Meraux Foundation’s 5th Annual Delta Institute Goes Global

Teachers see firsthand the need for “one-river thinking”

Not since 1973 had the Bonnet Carre Spillway remained open for as many days as it has in 2019. Eclipsing the old mark of 76 days this year, a visit to the huge flood diversion was one of the more powerful moments of this year’s Mississippi River Delta Institute.

K-12 teachers from the Delta region, the upper reaches of the river in Minnesota, and even a group of teachers from the Hawaiian island of Kauai, all participated in the three-day Institute, a professional development program presented by the Meraux Foundation in partnership with Hamline University’s School of Education and Center for Global Environmental Education.

“As we successfully completed our fifth annual Delta Institute, we’re positioning St. Bernard Parish as a leader in environmental education and innovation, not just locally, but for the entire course of the river and the world,” said Rita Gue, president of the Meraux Foundation. “We’ve long believed in ‘one-river thinking’ in that what happens upstream greatly affects us here in St. Bernard Parish. That’s why it’s so important that we had teachers from the headwaters of the river and even a group from Hawaii. It means the work being done here is being put to use globally.”  

Chris Haines, a Meraux Foundation board member said, “visiting the spillway while it was open was a highlight of this year’s institute, and it underscores how everything that happens upriver affects us here. Not just the floodwaters from upstream but also the runoff that finds its way here and into the Gulf. There’s no better evidence for this than the “Dead Zone.” 

The Dead Zone is the result of nutrient pollution, primarily from agricultural runoff, which stimulates massive algal growth that eventually decomposes and uses up the oxygen needed to support life in the Gulf.

This was but one of the many topics discussed at the Institute. The annual gathering uses rivers as a context to give teachers tools to help students meet education standards in science and language arts as well as in other curricular areas.

“In our fifth year, we’re making real connections with our teachers, curriculum, and collaboration to advance the Delta Institute agenda, said Blaise Pezold, the Meraux Foundation’s Coastal Program Manager. “We have teachers coming back for the second time to brush up on information they learned in years before because there is just so much to absorb.”

“We are leading the way in environmental education and bringing together multiple perspectives on how to teach and adapt lessons for our various cultures,” Pezold continued.

One of the diverse cultures participating this year was the group of teachers from Hawaii who speak an endangered language that the Center for Global Environmental Education is working to help them save. 

“We first met Blaise Pezold and the teachers from St. Bernard Parish in a trip we made last year to the headwaters of the Mississippi River, said Tia Koerte, the director of the Ke Kula Niihau O Kekaha Public Charter School on the island of Kauai.

“We made an immediate connection with the Louisiana teachers and have kept in touch. It has been an incredibly rich learning experience being with experts in the field and cultivating resources and people to bounce ideas off of,” she continued.

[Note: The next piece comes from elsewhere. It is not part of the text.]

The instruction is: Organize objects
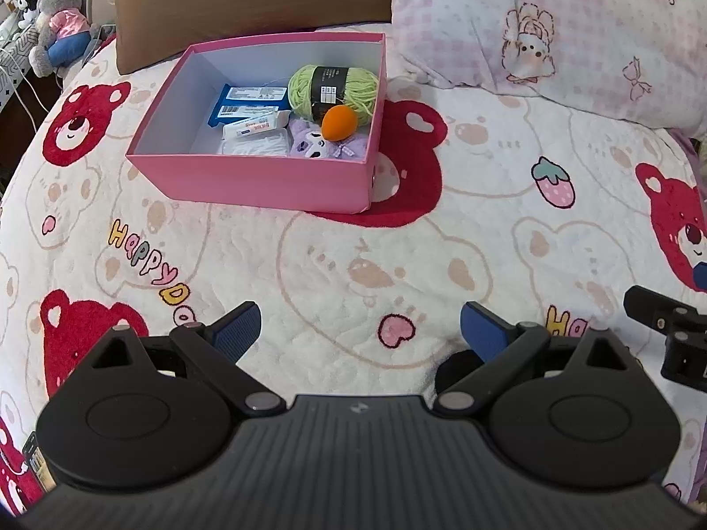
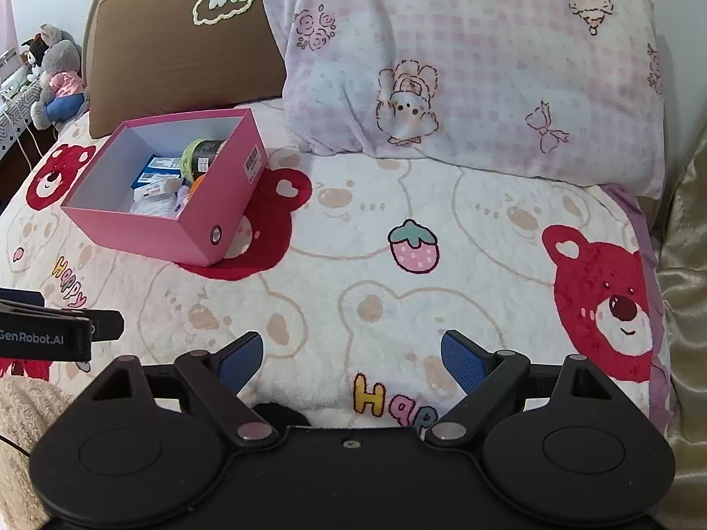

Another feature of this year’s Institute was a free, fully-scripted curriculum for the short documentary, Station 15, which was recently released by Ripple Effect. The film centers on high school student Chastity Hunter, who investigates New Orleans water infrastructure in the wake of the floods of August 2017. The curriculum, developed for students in grades 8 through 12, is designed to introduce students to basic water literacy—the city’s water infrastructure and its historical context—so that they may begin to see their lives interwoven with the place they live.

Claire Anderson, the executive director of Ripple Effect, is an alum of the Delta Institute, and the Meraux Foundation sponsored Station 15.

Though the Minnesota and Hawaii groups have returned home, they’ve taken with them the ideas and perspectives about the river delta that foster stronger environmental understanding across the planet.

“The Meraux Foundation’s mission is to improve the quality of life in St. Bernard Parish, and given the parish’s position at the delta of one of the largest river systems in the world, the Delta Institute is especially pertinent, not just here at home but now, around the globe,” said Bill Haines, a board member of the Meraux Foundation.